The EU e-commerce legislation provides a common EU wide basis for the provision of information society services throughout the European Union. They are broadly services provided wholly over the Internet.

There are strong principles which provide for the exclusive regulation of such providers in their home EU state. This is to facilitate the provision of their services without further requirements in the state to which the service is directed. There are common EU wide standards providing for a range of matters, including minimum information and other consumer rights.

After Brexit information society providers established in the UK providing information society services into the EU, may not rely on UK home state regulation and the rules which preclude authorisation and regulation in the EU state in which the service is provided.

Equally information society providers into the UK may be similarly restricted or subject to regulation in the UK in the absence of equivalent treatment to UK providers within the EU.

Communications Networks

The EU provides for common standards for providers of electronic communication networks and services. In the usual way, they may provide services to the EU on the basis of authorisation in a home member state where they provide networks and services. They need not have an establishment in each of the other states in which they provide services. The general authorisation generally requires a straightforward notification only.

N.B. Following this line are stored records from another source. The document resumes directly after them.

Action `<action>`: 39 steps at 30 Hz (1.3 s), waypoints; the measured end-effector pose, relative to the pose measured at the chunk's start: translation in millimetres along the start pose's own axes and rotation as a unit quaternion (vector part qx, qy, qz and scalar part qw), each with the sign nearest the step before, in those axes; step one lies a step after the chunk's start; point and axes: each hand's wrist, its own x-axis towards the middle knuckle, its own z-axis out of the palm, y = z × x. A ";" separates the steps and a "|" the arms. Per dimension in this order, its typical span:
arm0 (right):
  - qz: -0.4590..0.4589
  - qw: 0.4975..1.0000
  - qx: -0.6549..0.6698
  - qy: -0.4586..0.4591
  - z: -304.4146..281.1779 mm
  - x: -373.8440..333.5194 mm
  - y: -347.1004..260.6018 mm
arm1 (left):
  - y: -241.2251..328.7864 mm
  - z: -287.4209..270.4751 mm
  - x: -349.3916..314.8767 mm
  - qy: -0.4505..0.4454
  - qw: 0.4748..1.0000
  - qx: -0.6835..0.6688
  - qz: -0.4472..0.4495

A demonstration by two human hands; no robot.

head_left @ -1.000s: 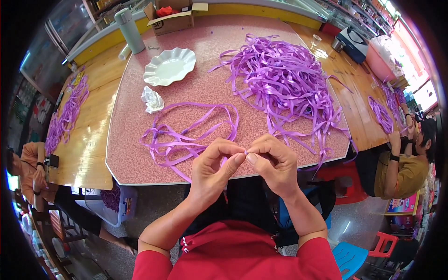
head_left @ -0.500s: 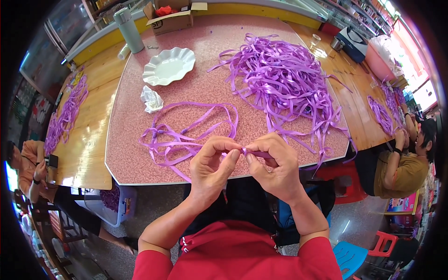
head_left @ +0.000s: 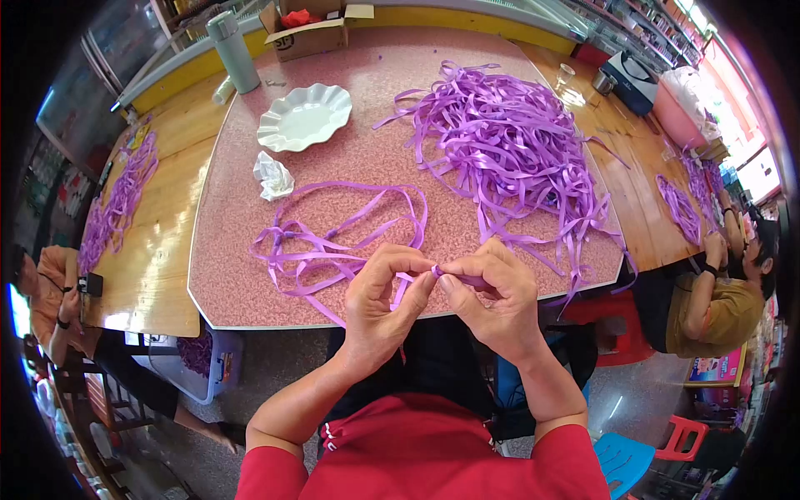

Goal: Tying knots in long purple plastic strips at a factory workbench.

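Observation:
Between my two hands, just over the table's near edge, is a purple ribbon point(head_left: 405, 286). My left hand point(head_left: 385, 292) pinches it with thumb and forefinger. My right hand point(head_left: 492, 292) pinches the same ribbon right beside, the fingertips nearly touching around a small fold or knot. Part of the ribbon trails from my left hand to loosely looped purple ribbons point(head_left: 354, 218) on the table, which carry a few darker knots. A large tangled heap of purple ribbon point(head_left: 508, 133) lies farther off to the right, some strands hanging over the near edge.
On the pink speckled table point(head_left: 225, 250) are a white scalloped plate point(head_left: 304, 118), crumpled tissue point(head_left: 273, 176), a pale green bottle point(head_left: 233, 54) and a cardboard box point(head_left: 307, 37). People sit at wooden tables on both sides, with more ribbon point(head_left: 121, 196) on the left one.
My fingertips have shifted slightly around the pinched spot, and both hands sit a touch farther right in the picture. The ribbons on the table lie as before.

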 end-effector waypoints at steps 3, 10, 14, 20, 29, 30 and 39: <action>-0.005 1.000 -0.025 -0.006 -1.6 2.1 -2.4 | -1.1 -1.7 -0.2 0.009 0.999 0.048 0.010; 0.017 1.000 -0.003 -0.013 -4.9 2.8 -4.6 | -0.9 -3.0 0.4 0.008 0.997 0.069 0.013; 0.050 0.998 0.043 -0.014 -4.4 2.4 -6.9 | -0.7 -1.0 0.8 0.014 0.998 0.054 0.014; 0.016 0.999 -0.036 -0.031 -8.9 4.1 -7.4 | -2.1 -4.0 -0.5 -0.003 0.997 0.080 0.023; 0.025 0.999 -0.018 -0.029 -14.2 4.3 -7.2 | 0.0 -8.5 -1.2 -0.008 0.999 0.035 -0.034; 0.016 0.999 -0.022 -0.029 -13.6 4.0 -6.6 | 4.0 -9.6 -0.2 -0.008 0.999 0.036 -0.034; -0.087 0.993 -0.066 -0.050 -15.7 5.1 -7.0 | 17.4 -19.8 15.9 -0.223 0.944 0.237 0.057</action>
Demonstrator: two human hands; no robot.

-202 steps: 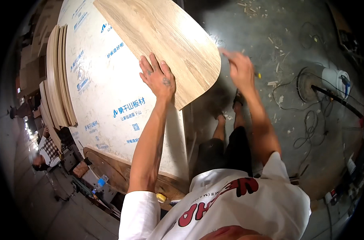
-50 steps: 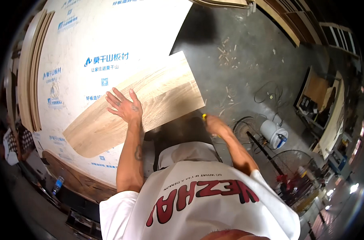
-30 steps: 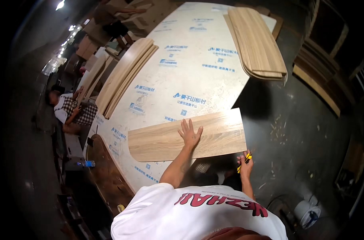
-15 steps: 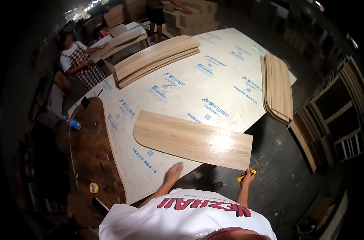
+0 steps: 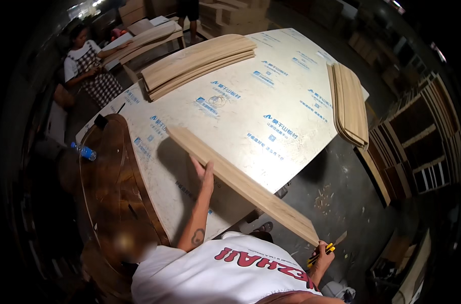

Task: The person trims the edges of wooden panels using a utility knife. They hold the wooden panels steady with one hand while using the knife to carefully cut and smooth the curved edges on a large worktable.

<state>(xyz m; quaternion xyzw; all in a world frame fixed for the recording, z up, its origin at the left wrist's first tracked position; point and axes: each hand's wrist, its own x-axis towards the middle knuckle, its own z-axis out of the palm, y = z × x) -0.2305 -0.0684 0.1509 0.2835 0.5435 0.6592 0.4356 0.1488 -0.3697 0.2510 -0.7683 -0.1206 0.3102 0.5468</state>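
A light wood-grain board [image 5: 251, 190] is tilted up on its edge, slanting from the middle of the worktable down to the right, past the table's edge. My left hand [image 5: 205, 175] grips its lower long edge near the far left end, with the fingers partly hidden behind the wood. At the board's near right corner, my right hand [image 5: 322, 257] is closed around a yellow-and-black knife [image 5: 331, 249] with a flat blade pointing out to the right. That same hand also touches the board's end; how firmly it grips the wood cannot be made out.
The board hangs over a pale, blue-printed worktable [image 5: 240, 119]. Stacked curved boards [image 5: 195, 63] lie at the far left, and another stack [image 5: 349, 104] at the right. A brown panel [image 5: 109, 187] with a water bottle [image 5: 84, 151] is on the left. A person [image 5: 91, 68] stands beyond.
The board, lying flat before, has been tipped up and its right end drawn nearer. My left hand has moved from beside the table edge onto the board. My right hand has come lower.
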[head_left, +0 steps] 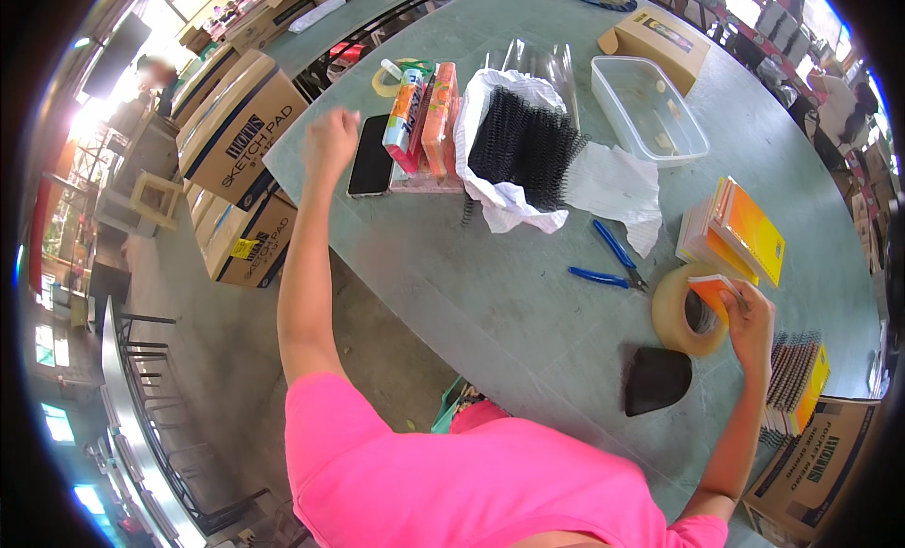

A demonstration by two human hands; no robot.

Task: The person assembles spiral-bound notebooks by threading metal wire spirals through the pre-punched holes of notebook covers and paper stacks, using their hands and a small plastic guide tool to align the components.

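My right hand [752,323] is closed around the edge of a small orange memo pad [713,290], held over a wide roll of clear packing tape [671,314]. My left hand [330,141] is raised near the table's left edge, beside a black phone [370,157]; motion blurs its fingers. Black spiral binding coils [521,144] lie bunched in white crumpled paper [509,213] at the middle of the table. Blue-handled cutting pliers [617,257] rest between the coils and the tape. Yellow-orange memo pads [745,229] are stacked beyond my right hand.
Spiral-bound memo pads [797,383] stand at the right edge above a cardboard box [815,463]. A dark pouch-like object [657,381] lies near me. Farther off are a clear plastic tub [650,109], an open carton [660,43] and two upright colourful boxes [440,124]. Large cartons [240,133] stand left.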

The provisions on access to communication infrastructure will no longer be open to the UK after Brexit. Providers established in the UK will not have the right to require providers authorised in other states which are not major suppliers to negotiate access to the telecommunications network. There will not have  access to the corresponding dispute resolution procedure.

An EU regulation provides for common rules for equal and non-discriminatory treatment of traffic in the provision of Internet access services and end-user rights. The rules will no longer apply to the UK after Brexit.

Charges Regulation

The EU regulatory framework for wholesale voice rates may no longer be applicable to EU service providers in respect of calls between the EU and UK. The EU will become a third country in respect of the EU regulation on roaming services.

Providers of roaming services to customers operating in the EU will no longer benefit when requesting wholesale roaming access from the obligation of mobile network operators operating in the UK to meet all reasonable requests to provide wholesale roaming access.

They will no longer benefit from EU rules on maximum wholesale roaming charges that visited network operators may charge. They will no longer benefit from the retail obligation of roaming providers  not to levy surcharges. They will no longer benefit when requesting wholesale roaming access from the obligation of mobile network operators to meet all reasonable requests for providing wholesale roaming access

Electronic Signature Certification

There are common EU standards on the  recognition of electronic signatures and signature providers. In principle, organisations may be recognised as providers of trust services electronic identification schemes on an EU wide basis on the basis of home country recognition.

UK home state providers will no longer be recognised for the purpose of the provision of the services in the European Union. Equally, the UK may not afford recognition to EU providers for the purposes of United Kingdom recognition

.eu Registry

As and from withdrawal undertakings / businesses that are established in the United Kingdom but not also established in the EU and natural persons in the UK will no longer be eligible to register the .eu domain name or to renew it after the withdrawal date. The UK accredited .eu registrars will not be entitled the process any further application.

In some cases, the general eligibility criteria will cease to be met, and the registry for .eu may be entitled to revoke the domain name on  its own initiative without submission to dispute resolution procedures.

The common .eu regulatory framework for electronic communications will no longer apply after Brexit. The UK proposes to frame its registry objectives for the UK. It does not expect significant changes in practice. It is proposed that the EU-based rules will continue to apply following their restatement as UK law. Ofcom poses to tailor its registry approach to the needs of the UK market.